**Your task**. Please repeat, exactly and without pictures, the lines of the entries below that run from the one containing "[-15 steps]" through the one containing "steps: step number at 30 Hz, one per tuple".

-------- Task material --------

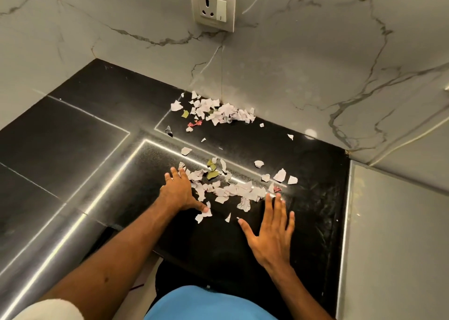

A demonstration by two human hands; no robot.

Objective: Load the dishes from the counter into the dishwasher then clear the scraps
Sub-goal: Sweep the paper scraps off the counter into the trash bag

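Observation:
Torn white paper scraps with a few green and pink bits lie on the black counter [313, 198]. One heap of scraps [220, 112] sits against the marble wall. A nearer patch of scraps [233, 191] spreads between my hands. My left hand [181, 192] lies flat on the counter at the patch's left edge, fingers spread, thumb touching a scrap. My right hand [272, 229] lies flat with straight fingers at the patch's right front, fingertips near a pink bit. Neither hand holds anything. No dishes or dishwasher are in view.
A marble wall [315, 64] with a socket and switch plate [213, 5] rises behind the counter. A pale grey surface [393, 234] adjoins the counter on the right. The counter's front edge runs just below my forearms.

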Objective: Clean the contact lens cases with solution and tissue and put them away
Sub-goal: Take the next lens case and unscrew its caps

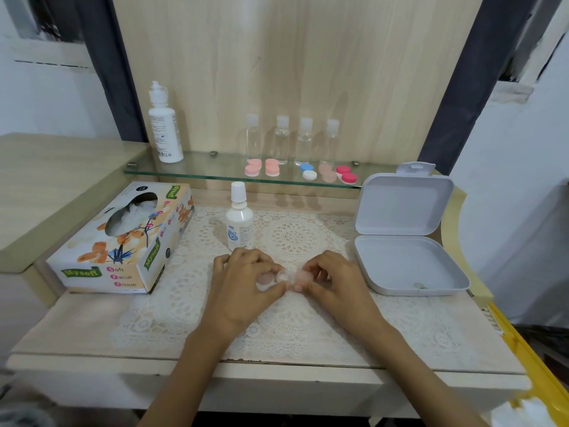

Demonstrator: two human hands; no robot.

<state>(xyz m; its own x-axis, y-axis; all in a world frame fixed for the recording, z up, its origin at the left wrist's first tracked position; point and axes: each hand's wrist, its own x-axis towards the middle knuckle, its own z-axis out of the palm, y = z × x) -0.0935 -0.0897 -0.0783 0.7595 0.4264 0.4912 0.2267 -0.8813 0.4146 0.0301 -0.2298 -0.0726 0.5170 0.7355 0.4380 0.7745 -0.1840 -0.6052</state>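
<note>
One tissue box [123, 238] lies at the far left of the worktop [77, 331], printed with orange flowers, with white tissue showing in its oval slot. Behind its right end a glass shelf [200, 171] runs along the wooden back panel, and a tall white solution bottle [164, 124] stands upright on the shelf's left end. Below the shelf, a lace mat [295, 235] covers the middle of the worktop. On it a small solution bottle [239, 221] stands upright with its white cap on, just beyond the left hand.

That left hand [246, 282] is low over the mat with its fingers curled in, pinching the left end of a translucent contact lens case [284, 276]. The case sits between the two hands, close above the lace; I cannot tell whether it touches. The right hand [335, 282] mirrors the left, its fingers curled and pinching the case's right end, where a pinkish cap shows.

Up on the shelf, four clear bottles [281, 140] with white caps stand in a row. In front of them lie five lens cases [272, 167]: two pink, one blue and white, one pale pink, one red and white.

Furthest right, near the right hand but apart from it, a white box [409, 263] lies open with its lid tilted back.
</note>
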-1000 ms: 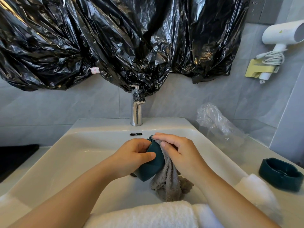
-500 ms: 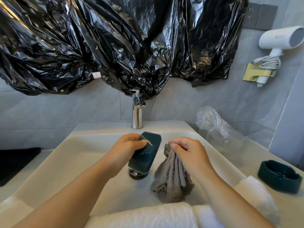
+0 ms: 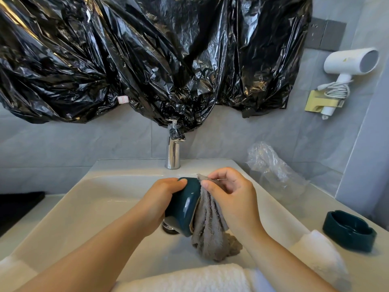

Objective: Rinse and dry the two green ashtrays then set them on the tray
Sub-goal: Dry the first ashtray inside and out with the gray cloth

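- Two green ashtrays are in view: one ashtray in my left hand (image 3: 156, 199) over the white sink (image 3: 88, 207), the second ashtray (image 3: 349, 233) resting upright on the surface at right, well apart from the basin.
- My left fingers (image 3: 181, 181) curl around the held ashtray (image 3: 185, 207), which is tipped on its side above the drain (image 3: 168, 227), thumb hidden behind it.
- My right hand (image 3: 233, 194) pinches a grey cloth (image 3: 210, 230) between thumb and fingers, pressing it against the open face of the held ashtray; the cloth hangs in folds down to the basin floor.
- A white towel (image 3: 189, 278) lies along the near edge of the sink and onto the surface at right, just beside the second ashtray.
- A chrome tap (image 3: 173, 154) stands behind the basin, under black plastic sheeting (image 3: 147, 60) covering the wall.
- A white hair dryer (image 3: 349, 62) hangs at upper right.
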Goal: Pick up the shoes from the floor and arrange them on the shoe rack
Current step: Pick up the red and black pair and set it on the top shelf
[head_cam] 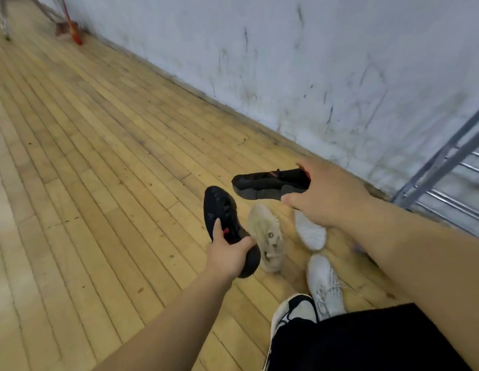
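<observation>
Above the floor [99, 156], left hand [227, 257] grips a black sneaker [219, 207], right hand [329, 194] the matching sneaker [262, 183] (heel-end holds, both); either may slip before the shoe rack [441, 167] at three o'clock.

No text, brand or number can be read. The beige sneaker [266, 236] carries a small round mark, maybe a logo, too blurred to read.

You have a plank floor [104, 162] bearing a beige sneaker [267, 236] at lower centre, an upper white sneaker [311, 235] just right, a lower white sneaker [325, 285] beneath; the shoe rack [433, 166] seemingly stands at the right edge.
</observation>
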Tool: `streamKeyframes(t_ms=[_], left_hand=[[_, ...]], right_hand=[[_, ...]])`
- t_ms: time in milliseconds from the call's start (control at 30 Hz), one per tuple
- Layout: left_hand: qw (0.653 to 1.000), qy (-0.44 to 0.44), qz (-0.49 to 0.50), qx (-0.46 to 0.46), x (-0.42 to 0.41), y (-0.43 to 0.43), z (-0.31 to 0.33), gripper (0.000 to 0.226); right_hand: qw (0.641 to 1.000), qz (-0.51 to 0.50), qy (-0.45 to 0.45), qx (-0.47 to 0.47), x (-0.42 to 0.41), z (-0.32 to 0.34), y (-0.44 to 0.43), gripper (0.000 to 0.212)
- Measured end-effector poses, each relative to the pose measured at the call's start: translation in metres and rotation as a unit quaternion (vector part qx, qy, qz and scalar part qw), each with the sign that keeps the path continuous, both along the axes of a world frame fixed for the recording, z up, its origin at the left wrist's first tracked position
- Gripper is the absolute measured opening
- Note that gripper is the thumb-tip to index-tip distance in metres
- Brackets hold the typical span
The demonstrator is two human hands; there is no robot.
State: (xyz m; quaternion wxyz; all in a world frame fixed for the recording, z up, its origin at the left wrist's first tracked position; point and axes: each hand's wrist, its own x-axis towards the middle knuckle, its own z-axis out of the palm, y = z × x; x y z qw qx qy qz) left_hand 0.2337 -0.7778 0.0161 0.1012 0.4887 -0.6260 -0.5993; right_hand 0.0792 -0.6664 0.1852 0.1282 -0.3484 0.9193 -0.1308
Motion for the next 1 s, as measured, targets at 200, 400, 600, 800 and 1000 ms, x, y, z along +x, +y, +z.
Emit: streamKeyframes(t_ms=[200, 400, 600, 800, 1000], left_hand=[[0.962, 0.177, -0.163, -0.129, -0.074, 0.057, 0.157, 0.113], [0.879, 0.241, -0.323, -0.256, -0.120, 0.176, 0.263, 0.109], [0.820, 0.247, -0.437, -0.274, -0.184, 0.313, 0.298, 0.107], [0.810, 0.255, -0.452, -0.273, -0.243, 0.426, 0.278, 0.104], [0.816, 0.278, -0.428, -0.271, -0.286, 0.470, 0.262, 0.098]], right_hand=[[0.962, -0.126, 0.105, -0.218, -0.028, 0.107, 0.129, 0.074], [0.886, -0.272, 0.152, -0.344, -0.025, 0.166, 0.308, 0.072], [0.780, -0.443, 0.136, -0.420, -0.020, 0.135, 0.452, 0.067], [0.663, -0.536, 0.102, -0.512, -0.042, 0.104, 0.539, 0.065], [0.691, -0.536, 0.189, -0.446, -0.079, 0.098, 0.558, 0.065]])
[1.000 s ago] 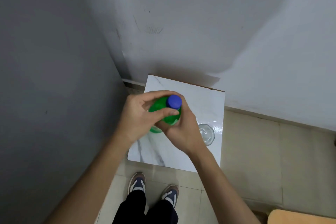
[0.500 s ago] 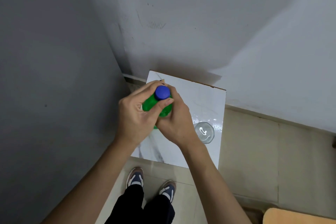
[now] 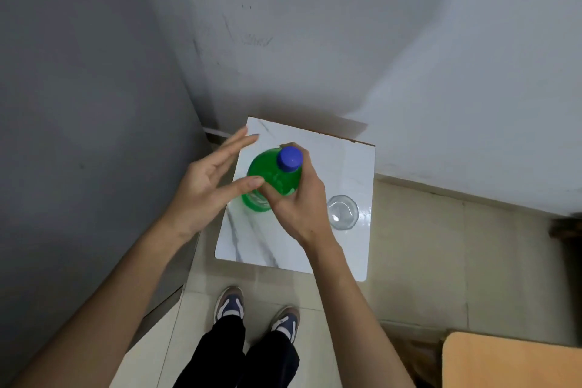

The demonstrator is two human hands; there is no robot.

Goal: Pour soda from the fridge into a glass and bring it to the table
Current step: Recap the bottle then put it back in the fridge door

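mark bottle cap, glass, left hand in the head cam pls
bottle cap [image 3: 290, 158], head view, centre of the blue top.
glass [image 3: 342, 212], head view, on its clear base seen through the rim.
left hand [image 3: 206, 183], head view, middle of the open palm.

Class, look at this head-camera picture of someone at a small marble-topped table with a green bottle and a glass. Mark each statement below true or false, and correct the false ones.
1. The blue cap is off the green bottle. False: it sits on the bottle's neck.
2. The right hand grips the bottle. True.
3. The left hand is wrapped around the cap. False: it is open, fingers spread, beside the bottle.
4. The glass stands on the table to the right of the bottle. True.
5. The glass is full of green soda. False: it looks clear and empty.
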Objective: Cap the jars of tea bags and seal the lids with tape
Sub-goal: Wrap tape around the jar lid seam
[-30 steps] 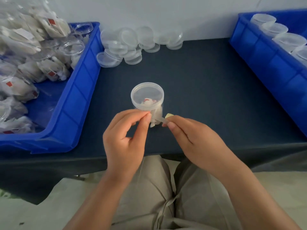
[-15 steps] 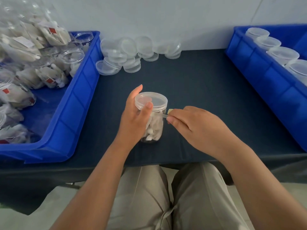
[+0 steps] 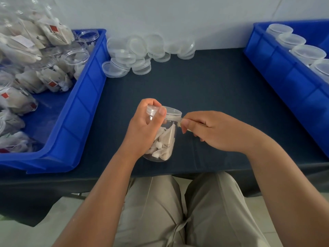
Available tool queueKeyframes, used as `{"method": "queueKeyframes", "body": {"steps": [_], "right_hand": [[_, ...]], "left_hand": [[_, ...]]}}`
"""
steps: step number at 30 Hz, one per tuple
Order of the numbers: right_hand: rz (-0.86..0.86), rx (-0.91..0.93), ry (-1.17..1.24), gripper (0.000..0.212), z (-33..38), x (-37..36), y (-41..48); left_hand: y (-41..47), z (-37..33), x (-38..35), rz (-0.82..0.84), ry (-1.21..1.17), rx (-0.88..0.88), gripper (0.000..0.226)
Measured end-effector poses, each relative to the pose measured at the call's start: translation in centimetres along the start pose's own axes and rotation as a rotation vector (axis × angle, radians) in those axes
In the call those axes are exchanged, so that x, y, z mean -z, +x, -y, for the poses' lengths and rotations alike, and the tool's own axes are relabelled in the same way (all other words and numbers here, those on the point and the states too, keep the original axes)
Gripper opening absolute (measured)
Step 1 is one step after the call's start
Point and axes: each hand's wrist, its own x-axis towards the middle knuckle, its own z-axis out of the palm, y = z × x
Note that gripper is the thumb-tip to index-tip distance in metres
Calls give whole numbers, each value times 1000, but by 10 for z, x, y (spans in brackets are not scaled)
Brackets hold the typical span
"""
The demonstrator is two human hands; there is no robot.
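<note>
A clear plastic jar [image 3: 164, 139] filled with white tea bags stands near the table's front edge, with a translucent lid [image 3: 170, 112] on top. My left hand [image 3: 145, 127] wraps the jar's left side, thumb and fingertips on the lid's rim. My right hand [image 3: 211, 130] is just right of the jar and pinches a strip of clear tape [image 3: 179, 120] that touches the rim of the lid. The roll of tape is hidden.
A pile of loose lids [image 3: 142, 52] lies at the back of the dark table [image 3: 213, 90]. A blue bin [image 3: 76, 111] on the left holds several open jars of tea bags. Another blue bin [image 3: 284, 72] on the right holds capped jars.
The jar went from tilted toward me to standing upright on the table. My left hand shifted up onto the lid's rim, and my right hand kept the tape at the lid.
</note>
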Motion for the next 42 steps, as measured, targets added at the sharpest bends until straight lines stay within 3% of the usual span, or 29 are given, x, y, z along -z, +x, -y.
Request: {"method": "queueKeyframes", "body": {"steps": [4, 23, 29, 35, 39, 42], "right_hand": [[51, 18, -36, 37, 2, 5, 0], [86, -5, -188, 39, 8, 7, 6], [107, -6, -57, 38, 13, 7, 4], [11, -32, -7, 73, 12, 6, 0], [38, -25, 79, 72, 14, 5, 0], [74, -11, 147, 66, 13, 3, -3]], "left_hand": [[0, 5, 2, 32, -15, 0, 63], [2, 3, 3, 110, -67, 24, 56], [0, 5, 17, 170, -239, 134, 57], [-5, 3, 23, 307, -528, 245, 83], [-10, 11, 20, 375, -773, 381, 89], [-11, 13, 17, 454, -795, 346, 89]]}}
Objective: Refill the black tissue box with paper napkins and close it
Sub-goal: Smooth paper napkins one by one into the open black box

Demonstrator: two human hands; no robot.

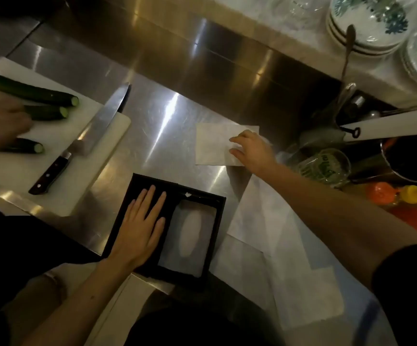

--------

**Task output**.
[-15 steps] 
[+0 steps] 
Available tool queueKeyframes, used as `{"method": "queueKeyframes", "body": {"steps": [_], "right_hand": [[_, ...]], "left_hand": [[_, ...]]}}`
"""
steps: step number at 30 Hz, one per tuple

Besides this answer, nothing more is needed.